* _What the task asks_:
Each line below should be written out again without any change.

+---+

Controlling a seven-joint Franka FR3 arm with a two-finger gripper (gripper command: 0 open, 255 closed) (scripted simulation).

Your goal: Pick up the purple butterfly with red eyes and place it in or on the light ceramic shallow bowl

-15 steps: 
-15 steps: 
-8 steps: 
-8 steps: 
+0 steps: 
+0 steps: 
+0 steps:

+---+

* _Solution to this problem_:
Controlling a seven-joint Franka FR3 arm with a two-finger gripper (gripper command: 0 open, 255 closed) (scripted simulation).

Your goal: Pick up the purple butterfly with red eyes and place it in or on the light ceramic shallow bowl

-15 steps: 
-15 steps: 
-8 steps: 
-8 steps: 
+0 steps: 
+0 steps: 
+0 steps:

There's nothing left to add to the answer.